EXERCISE DESCRIPTION: The required output is the exact run of lines below that opens at the line with "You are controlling" and closes at the line with "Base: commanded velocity".
>>>>
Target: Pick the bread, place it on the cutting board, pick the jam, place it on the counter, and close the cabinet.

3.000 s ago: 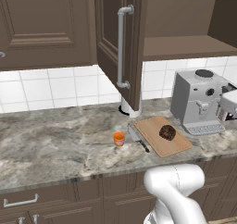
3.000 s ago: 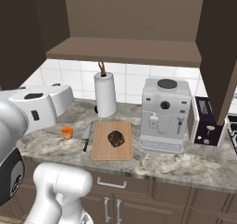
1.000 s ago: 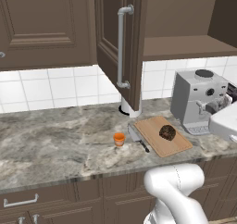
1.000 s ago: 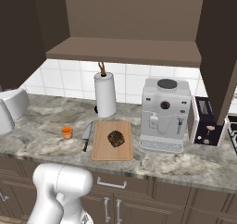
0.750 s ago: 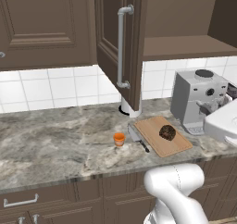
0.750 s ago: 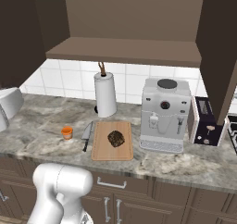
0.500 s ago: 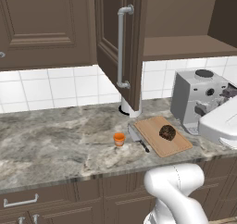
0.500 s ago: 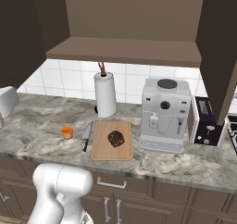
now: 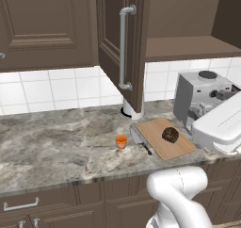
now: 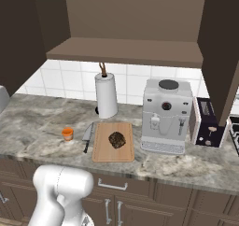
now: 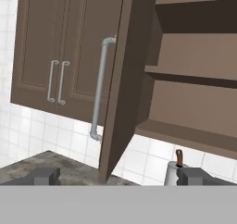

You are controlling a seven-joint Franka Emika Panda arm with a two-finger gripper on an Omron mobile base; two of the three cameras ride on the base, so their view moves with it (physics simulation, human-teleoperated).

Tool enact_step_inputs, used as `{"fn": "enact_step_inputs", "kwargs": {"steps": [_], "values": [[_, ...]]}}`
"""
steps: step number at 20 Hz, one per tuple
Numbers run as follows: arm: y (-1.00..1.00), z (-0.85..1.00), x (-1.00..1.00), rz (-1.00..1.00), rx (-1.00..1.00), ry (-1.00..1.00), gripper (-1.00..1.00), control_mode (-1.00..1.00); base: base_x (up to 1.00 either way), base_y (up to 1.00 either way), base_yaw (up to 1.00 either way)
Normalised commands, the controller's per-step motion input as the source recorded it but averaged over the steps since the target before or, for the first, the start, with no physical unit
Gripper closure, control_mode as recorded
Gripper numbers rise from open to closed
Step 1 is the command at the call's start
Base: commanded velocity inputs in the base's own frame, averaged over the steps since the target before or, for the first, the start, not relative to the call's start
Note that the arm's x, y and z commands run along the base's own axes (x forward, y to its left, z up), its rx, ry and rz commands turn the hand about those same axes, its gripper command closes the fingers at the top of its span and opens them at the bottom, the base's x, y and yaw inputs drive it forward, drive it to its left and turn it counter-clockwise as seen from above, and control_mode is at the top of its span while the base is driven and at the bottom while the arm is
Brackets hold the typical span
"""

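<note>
bread (image 9: pixel 170 134) is resting on the cutting board (image 9: pixel 160 143), jam (image 9: pixel 121 142) on the desk (image 9: pixel 56 147); the gripper (image 11: pixel 118 176), spread wide and empty, is facing the open cabinet (image 11: pixel 121 84) door for closing.

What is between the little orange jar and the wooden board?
A knife lies on the counter between the jam and the cutting board, clearest in the right base view.

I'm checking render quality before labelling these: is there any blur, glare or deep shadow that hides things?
Left base view: sharp and evenly lit, with the bread and jam plain to see. Right base view: equally crisp; the open cabinet is dim inside, though its bare shelf still reads. Hand view: tilted, the cabinet door's edge slanting, and no glare on its silver handle.
</note>
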Motion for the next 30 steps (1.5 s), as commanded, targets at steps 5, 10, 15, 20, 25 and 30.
{"fn": "enact_step_inputs", "kwargs": {"steps": [5,10,15,20,25,30], "values": [[0.19,0.0,0.0,0.0,0.0,0.0,-1.0,-1.0,0.0,0.0,0.0],[0.17,0.0,0.0,0.0,0.0,0.0,-1.0,-1.0,0.0,0.0,0.0],[0.16,0.0,0.07,0.0,0.0,0.0,-1.0,-1.0,0.0,0.0,0.0],[0.11,-0.02,0.19,0.0,0.0,0.0,-1.0,-1.0,0.0,0.0,0.0],[0.07,-0.09,0.2,0.0,0.0,0.0,-1.0,-1.0,0.0,0.0,0.0],[0.1,-0.16,0.12,0.0,0.0,0.0,-1.0,-1.0,0.0,0.0,0.0]]}}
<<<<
YOUR SOLUTION:
You are controlling a seven-joint Franka Emika Panda arm with a two-finger gripper on an Omron mobile base; two of the three cameras ride on the base, so their view moves with it (physics simulation, human-teleoperated).

Tool enact_step_inputs, used as `{"fn": "enact_step_inputs", "kwargs": {"steps": [_], "values": [[_, ...]]}}`
"""
steps: step number at 20 Hz, one per tuple
Numbers run as follows: arm: y (-1.00..1.00), z (-0.85..1.00), x (-1.00..1.00), rz (-1.00..1.00), rx (-1.00..1.00), ry (-1.00..1.00), gripper (-1.00..1.00), control_mode (-1.00..1.00); base: base_x (up to 1.00 either way), base_y (up to 1.00 either way), base_yaw (up to 1.00 either way)
Normalised commands, the controller's per-step motion input as the source recorded it but averaged over the steps since the target before or, for the first, the start, with no physical unit
Gripper closure, control_mode as recorded
Gripper numbers rise from open to closed
Step 1 is the command at the call's start
Base: commanded velocity inputs in the base's own frame, averaged over the steps since the target before or, for the first, the start, not relative to the call's start

With the output given, the exercise is complete.